As autoras dizem ainda que “para as famílias surdas, os CODAs são vistos como possíveis “pontes” entre os mundos surdo e ouvinte” (p. 261). Neste sentido, R faz a seguinte declaração:

[...] durante a minha infância, muitas vezes, me foi tirada a oportunidade de ser criança, pois era obrigado a interpretar programas televisivos aos meus pais ou então acompanhar minha mãe ao ginecologista. Toda vez que a minha mãe me chamava, não era para me dar colo, carinho, mas para eu interpretar algo. Queria que, às vezes, ela me visse como filho e não apenas como seu intérprete (R, 2012).

No convívio familiar, os CODAS passam por muitas situações interlinguísticas conflitantes. Isso se deve ao fato de que a comunicação ou a expressão de um fato ou palavra pode ser feita de uma maneira em uma língua embora não o seja em outra e vice-versa. Essa dificuldade ou barreira entre línguas pode interferir ou dificultar a comunicação pessoal do próprio CODA, além das barreiras comunicativas encontradas entre ele e seus familiares. Além disso, vale lembrar de que nem todos os CODAs têm o privilégio de ter pais que se comunicam por meio da língua de sinais. Muitos não

tiveram a oportunidade de conviver com falantes dessa língua e por isso a comunicação ocorre por meio de gestos caseiros criados pela própria família, dificultando, assim, ainda mais a interação comunicativa.

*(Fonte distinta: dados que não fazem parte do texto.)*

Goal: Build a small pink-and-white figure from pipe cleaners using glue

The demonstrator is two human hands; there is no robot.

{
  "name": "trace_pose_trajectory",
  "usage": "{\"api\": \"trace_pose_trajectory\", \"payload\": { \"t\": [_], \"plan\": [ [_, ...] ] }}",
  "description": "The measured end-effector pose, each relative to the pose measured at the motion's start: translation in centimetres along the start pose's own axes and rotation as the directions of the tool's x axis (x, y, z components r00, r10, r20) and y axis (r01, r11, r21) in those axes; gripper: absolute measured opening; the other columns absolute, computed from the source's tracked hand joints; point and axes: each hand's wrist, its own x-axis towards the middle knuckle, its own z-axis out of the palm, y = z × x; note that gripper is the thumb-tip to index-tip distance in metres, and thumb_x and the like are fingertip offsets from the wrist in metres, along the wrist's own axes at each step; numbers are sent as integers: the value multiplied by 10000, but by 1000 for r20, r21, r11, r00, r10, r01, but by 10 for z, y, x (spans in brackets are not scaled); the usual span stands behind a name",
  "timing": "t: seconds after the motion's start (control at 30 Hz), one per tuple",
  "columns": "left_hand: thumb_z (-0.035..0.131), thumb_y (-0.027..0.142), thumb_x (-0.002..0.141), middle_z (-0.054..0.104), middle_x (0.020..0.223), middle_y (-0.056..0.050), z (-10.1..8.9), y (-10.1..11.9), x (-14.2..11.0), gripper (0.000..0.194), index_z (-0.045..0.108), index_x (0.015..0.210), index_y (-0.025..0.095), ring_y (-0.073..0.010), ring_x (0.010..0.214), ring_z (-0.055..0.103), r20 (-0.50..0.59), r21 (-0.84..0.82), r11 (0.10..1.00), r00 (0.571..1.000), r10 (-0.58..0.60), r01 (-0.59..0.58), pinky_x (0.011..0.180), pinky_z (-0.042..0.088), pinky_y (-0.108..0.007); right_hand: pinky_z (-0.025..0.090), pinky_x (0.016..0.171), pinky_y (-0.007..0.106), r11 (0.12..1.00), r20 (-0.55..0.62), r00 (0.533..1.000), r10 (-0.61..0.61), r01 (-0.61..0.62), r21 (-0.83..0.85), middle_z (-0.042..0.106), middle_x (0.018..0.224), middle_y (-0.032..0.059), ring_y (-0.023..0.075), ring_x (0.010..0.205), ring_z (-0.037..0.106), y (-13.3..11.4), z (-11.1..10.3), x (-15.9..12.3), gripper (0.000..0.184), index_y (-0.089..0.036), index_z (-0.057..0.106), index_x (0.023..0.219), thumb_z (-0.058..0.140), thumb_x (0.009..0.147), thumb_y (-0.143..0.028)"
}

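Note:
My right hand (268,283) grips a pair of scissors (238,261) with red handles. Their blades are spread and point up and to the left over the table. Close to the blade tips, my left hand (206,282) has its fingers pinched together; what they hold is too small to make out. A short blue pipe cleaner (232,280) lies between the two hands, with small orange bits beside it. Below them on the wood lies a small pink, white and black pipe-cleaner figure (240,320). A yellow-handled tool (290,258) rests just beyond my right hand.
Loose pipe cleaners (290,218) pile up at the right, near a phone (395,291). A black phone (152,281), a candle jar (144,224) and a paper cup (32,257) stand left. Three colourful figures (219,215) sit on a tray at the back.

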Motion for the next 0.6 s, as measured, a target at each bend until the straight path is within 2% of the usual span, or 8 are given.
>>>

Esta breve explanação acerca das experiências de um CODA serve para adensar a discussão que segue, a qual tem como destaque os sujeitos desta pesquisa. P e M ainda são crianças e, portanto, não passaram pela responsabilidade de interpretar eventos à mãe. Essa ponte descrita pelas autoras, Quadros e Masutti (2007), conforme observado em nossa pesquisa, tem sido realizada pela avó dos sujeitos. Ainda que ela não saiba se comunicar em Libras, por meio de gestos caseiros e leitura labial, consegue transmitir as informações a sua filha surda.

Quando nascemos, estamos com nossos sentidos naturalmente prontos para serem usados e desenvolvidos. Isso não depende que outra pessoa nos ensine. Ver, ouvir, sentir, cheirar e tocar são habilidades que aprendemos sozinhos. O que não conseguimos é desenvolver uma língua sem aprendê-la com alguém. A linguagem só se desenvolve por meio da interação com outra pessoa que tenha domínio da fala. É uma habilidade passada de geração a geração, ensinando e aprendendo (SACKS, 1989).

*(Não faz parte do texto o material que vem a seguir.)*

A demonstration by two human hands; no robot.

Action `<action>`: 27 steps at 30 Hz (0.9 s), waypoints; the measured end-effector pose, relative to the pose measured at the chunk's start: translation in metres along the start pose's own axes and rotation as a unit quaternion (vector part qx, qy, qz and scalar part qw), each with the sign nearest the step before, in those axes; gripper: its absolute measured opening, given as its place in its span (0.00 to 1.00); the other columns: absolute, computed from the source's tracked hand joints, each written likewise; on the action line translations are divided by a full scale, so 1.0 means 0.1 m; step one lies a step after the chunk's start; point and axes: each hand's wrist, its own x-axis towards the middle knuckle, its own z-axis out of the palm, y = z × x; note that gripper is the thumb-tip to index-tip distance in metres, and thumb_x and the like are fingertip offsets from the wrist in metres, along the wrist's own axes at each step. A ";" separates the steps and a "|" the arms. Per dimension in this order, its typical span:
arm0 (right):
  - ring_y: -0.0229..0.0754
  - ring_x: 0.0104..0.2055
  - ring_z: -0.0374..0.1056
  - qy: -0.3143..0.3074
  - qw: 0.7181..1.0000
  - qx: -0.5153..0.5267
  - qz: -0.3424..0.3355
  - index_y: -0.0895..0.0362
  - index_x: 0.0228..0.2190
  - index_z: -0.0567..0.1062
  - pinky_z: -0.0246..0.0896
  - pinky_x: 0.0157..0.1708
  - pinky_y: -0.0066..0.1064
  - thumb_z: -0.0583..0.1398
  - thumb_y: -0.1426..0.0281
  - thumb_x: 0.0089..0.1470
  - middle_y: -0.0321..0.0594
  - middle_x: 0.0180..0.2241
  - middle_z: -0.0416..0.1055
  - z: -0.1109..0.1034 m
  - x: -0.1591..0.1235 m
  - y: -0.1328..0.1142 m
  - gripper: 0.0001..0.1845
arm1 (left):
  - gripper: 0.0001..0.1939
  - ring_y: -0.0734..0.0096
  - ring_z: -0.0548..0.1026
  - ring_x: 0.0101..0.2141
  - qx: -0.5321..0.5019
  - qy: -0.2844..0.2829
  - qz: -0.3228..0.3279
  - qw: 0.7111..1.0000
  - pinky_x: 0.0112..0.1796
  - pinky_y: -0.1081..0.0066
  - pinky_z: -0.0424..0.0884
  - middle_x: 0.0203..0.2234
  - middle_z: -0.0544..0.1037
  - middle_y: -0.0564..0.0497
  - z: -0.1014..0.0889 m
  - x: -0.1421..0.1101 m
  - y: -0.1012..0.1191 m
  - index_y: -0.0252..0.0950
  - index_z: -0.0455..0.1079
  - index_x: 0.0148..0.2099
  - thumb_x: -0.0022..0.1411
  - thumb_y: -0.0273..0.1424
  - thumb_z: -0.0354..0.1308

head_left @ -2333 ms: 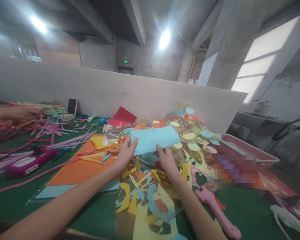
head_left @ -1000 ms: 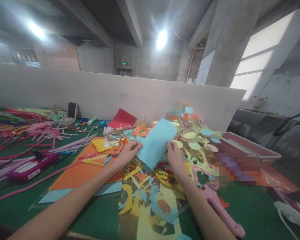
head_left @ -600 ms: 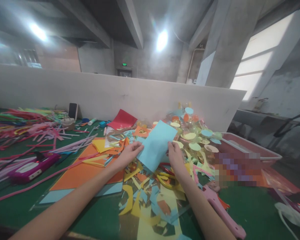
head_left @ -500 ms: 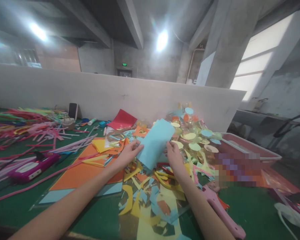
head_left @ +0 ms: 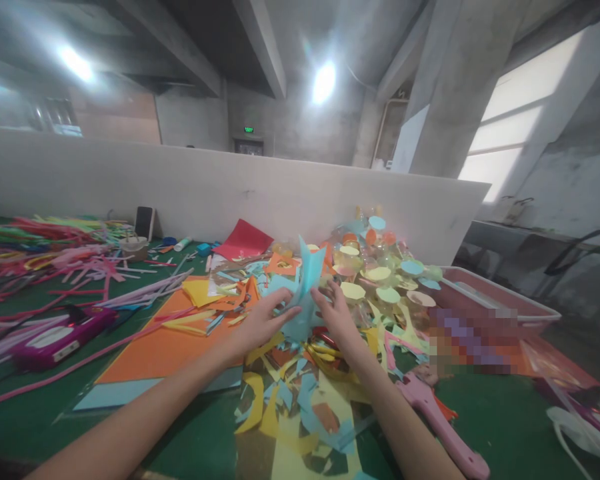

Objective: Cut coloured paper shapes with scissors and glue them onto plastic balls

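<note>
A light blue sheet of paper (head_left: 306, 287) is held upright and bent lengthwise between both hands, above a heap of coloured paper scraps (head_left: 300, 400). My left hand (head_left: 263, 321) pinches its left side with fingers and thumb. On the right side my right hand (head_left: 334, 315) presses the sheet inward, fingers closed on its edge. Yellow-handled scissors (head_left: 325, 352) lie just under the hands.
An orange sheet (head_left: 155, 340) covers the green table (head_left: 35, 407) at left. Clear bottles with coloured round caps (head_left: 380, 273) crowd behind the hands. A pink glue gun (head_left: 440, 420) lies at right, a pink bin (head_left: 495, 303) beyond it. Pink strips (head_left: 55, 267) and a magenta tool (head_left: 55, 333) lie far left.
The blue sheet was flat and stretched between my hands; my hands have come closer together and the sheet now folds up on edge between them.
</note>
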 end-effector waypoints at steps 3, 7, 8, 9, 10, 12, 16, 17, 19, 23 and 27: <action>0.51 0.52 0.69 0.002 1.000 0.011 -0.003 0.57 0.58 0.60 0.69 0.42 0.34 0.64 0.51 0.44 0.54 0.56 0.66 -0.01 -0.02 -0.04 0.44 | 0.14 0.69 0.65 0.33 0.024 -0.034 0.055 0.998 0.37 0.70 0.63 0.31 0.67 0.52 0.03 -0.03 0.05 0.39 0.59 0.30 0.65 0.41 0.51; 0.48 0.48 0.71 -0.008 0.999 0.011 -0.050 0.56 0.49 0.67 0.67 0.41 0.33 0.62 0.54 0.47 0.49 0.48 0.73 -0.02 -0.05 -0.09 0.31 | 0.12 0.68 0.68 0.34 0.033 -0.069 0.087 0.993 0.37 0.70 0.64 0.33 0.69 0.50 0.05 -0.06 0.08 0.39 0.63 0.31 0.65 0.39 0.52; 0.48 0.46 0.71 -0.004 0.998 0.001 -0.065 0.56 0.46 0.68 0.67 0.40 0.33 0.61 0.55 0.48 0.47 0.46 0.74 -0.03 -0.06 -0.10 0.26 | 0.12 0.69 0.68 0.34 0.033 -0.073 0.088 0.993 0.37 0.70 0.64 0.33 0.69 0.50 0.05 -0.06 0.08 0.39 0.63 0.31 0.65 0.39 0.52; 0.47 0.44 0.71 0.007 0.997 -0.012 -0.077 0.55 0.43 0.69 0.66 0.40 0.33 0.59 0.57 0.49 0.44 0.43 0.75 -0.04 -0.06 -0.11 0.21 | 0.11 0.69 0.68 0.34 0.032 -0.073 0.087 0.993 0.37 0.71 0.64 0.33 0.69 0.50 0.05 -0.07 0.09 0.39 0.64 0.32 0.65 0.38 0.52; 0.47 0.41 0.70 0.027 0.996 -0.028 -0.082 0.55 0.39 0.70 0.65 0.38 0.33 0.58 0.58 0.49 0.42 0.39 0.76 -0.05 -0.06 -0.12 0.18 | 0.10 0.69 0.68 0.34 0.031 -0.071 0.082 0.994 0.37 0.71 0.64 0.33 0.70 0.51 0.04 -0.07 0.10 0.39 0.64 0.33 0.66 0.38 0.51; 0.46 0.36 0.68 0.078 0.993 -0.058 -0.073 0.55 0.34 0.70 0.63 0.35 0.32 0.56 0.61 0.49 0.40 0.34 0.75 -0.09 -0.06 -0.14 0.12 | 0.09 0.69 0.69 0.34 0.032 -0.056 0.061 0.996 0.38 0.71 0.65 0.33 0.70 0.51 0.02 -0.07 0.10 0.39 0.65 0.36 0.66 0.38 0.49; 0.44 0.32 0.66 0.145 0.986 -0.064 -0.053 0.55 0.33 0.69 0.60 0.30 0.32 0.53 0.63 0.49 0.40 0.32 0.73 -0.17 -0.05 -0.17 0.12 | 0.10 0.68 0.69 0.35 0.029 -0.004 0.000 1.000 0.39 0.69 0.65 0.32 0.70 0.53 -0.04 -0.03 0.06 0.40 0.65 0.37 0.65 0.39 0.48; 0.45 0.33 0.66 0.153 0.985 -0.061 -0.056 0.55 0.34 0.69 0.61 0.31 0.32 0.52 0.63 0.49 0.40 0.33 0.73 -0.18 -0.05 -0.18 0.12 | 0.10 0.67 0.68 0.35 0.024 0.009 -0.018 1.000 0.39 0.69 0.65 0.31 0.70 0.53 -0.06 -0.02 0.03 0.40 0.65 0.36 0.64 0.40 0.50; 0.45 0.35 0.67 0.162 0.983 -0.056 -0.061 0.55 0.38 0.69 0.62 0.33 0.32 0.53 0.63 0.48 0.41 0.36 0.74 -0.20 -0.05 -0.19 0.15 | 0.10 0.67 0.68 0.34 0.006 0.031 -0.058 0.998 0.37 0.69 0.65 0.29 0.70 0.54 -0.08 0.02 -0.02 0.40 0.65 0.34 0.60 0.40 0.53; 0.49 0.41 0.69 0.152 0.985 -0.063 -0.045 0.55 0.43 0.69 0.64 0.37 0.35 0.54 0.64 0.48 0.45 0.42 0.74 -0.20 -0.05 -0.20 0.19 | 0.10 0.69 0.67 0.31 -0.048 0.053 -0.104 0.992 0.33 0.70 0.65 0.28 0.68 0.56 -0.10 0.06 -0.12 0.40 0.63 0.34 0.57 0.40 0.56; 0.52 0.45 0.70 0.143 0.986 -0.075 -0.033 0.55 0.46 0.69 0.65 0.40 0.37 0.58 0.65 0.45 0.48 0.47 0.74 -0.19 -0.05 -0.20 0.23 | 0.13 0.70 0.68 0.33 -0.078 0.060 -0.110 0.989 0.34 0.70 0.65 0.32 0.68 0.54 -0.10 0.07 -0.15 0.40 0.61 0.40 0.58 0.41 0.56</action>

O desenvolvimento linguístico da criança depende da interação que ocorre desde cedo no seio da família por meio da comunicação, da presença da língua manifestada no ambiente, de ações sociais das quais participa, das experiências que envolvem aspectos linguísticos entre outros aspectos.

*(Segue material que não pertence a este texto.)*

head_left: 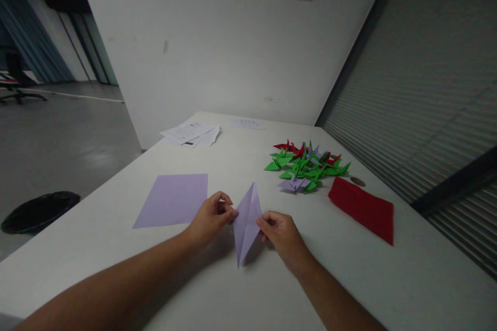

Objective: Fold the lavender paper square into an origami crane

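A folded lavender paper (247, 225), long and diamond-shaped with a crease down its middle, is held up between my two hands over the white table. My left hand (215, 215) pinches its left corner between thumb and fingertips. At the right corner, my right hand (277, 230) grips it with the thumb in front and the fingers partly hidden behind. Flat on the table to the left of my left hand lies a square lavender sheet (173, 199).
Several folded paper cranes (306, 163) in green, red and lavender are heaped at the back right. Near them lie red paper (363, 209) and a brown round object (357, 181). Printed sheets (192, 133) rest at the back left. A black-lined bin (41, 211) stands left of the table (186, 279).
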Tool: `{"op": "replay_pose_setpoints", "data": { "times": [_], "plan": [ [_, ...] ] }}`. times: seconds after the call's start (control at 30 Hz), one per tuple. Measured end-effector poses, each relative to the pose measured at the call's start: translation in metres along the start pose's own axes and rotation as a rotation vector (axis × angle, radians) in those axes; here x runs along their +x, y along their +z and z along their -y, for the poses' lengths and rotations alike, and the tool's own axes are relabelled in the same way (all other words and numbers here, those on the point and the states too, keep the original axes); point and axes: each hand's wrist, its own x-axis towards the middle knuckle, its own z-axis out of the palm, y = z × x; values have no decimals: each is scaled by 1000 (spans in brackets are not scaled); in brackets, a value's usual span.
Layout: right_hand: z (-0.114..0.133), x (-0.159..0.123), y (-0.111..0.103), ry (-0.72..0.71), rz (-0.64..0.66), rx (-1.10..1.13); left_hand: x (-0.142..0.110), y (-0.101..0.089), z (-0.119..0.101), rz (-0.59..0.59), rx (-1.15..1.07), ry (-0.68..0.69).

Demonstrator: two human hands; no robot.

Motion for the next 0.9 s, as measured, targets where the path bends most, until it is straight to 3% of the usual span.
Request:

Alguns estudos têm constituído diferentes posicionamentos sobre a interação que ocorre principalmente entre filho ouvinte e mãe surda, uma vez que as situações da aprendizagem linguística da criança ocorrem no contato com a mãe. Mas, no caso dos CODAs, há uma questão que direciona a este estudo: como ocorre a construção da linguagem da criança ouvinte se a sua mãe na condição de surda apresenta uma linguagem diferente, no caso, a Libras?

Conforme acima descrito, os CODAs de certa forma, “transitam” entre as culturas linguísticas nas quais estão envolvidos. Falar em línguas, portanto, é também falar em culturas. Ambas estão associadas. Para tanto, no capítulo 2, abordaremos questões relativas à alternância de línguas, fenômeno detectado nas interações comunicativas entre os sujeitos da pesquisa no contexto familiar. Discorreremos, também, a respeito do conceito de bilinguismo e de acordo com McCleary (2009), Bloomfield (1933), Grosjean (1982), entre outros.

CAPÍTULO 2

Neste capítulo, apresentaremos algumas teorias que discutem o code-switching (alternância de línguas), fenômeno desencadeado nos diálogos de pessoas bilíngues. E para que possamos afirmar se os CODAs, sujeitos desta pesquisa, podem ser considerados sujeitos bilíngues ou plurilíngues, destacaremos o que alguns autores discutem sobre esta questão.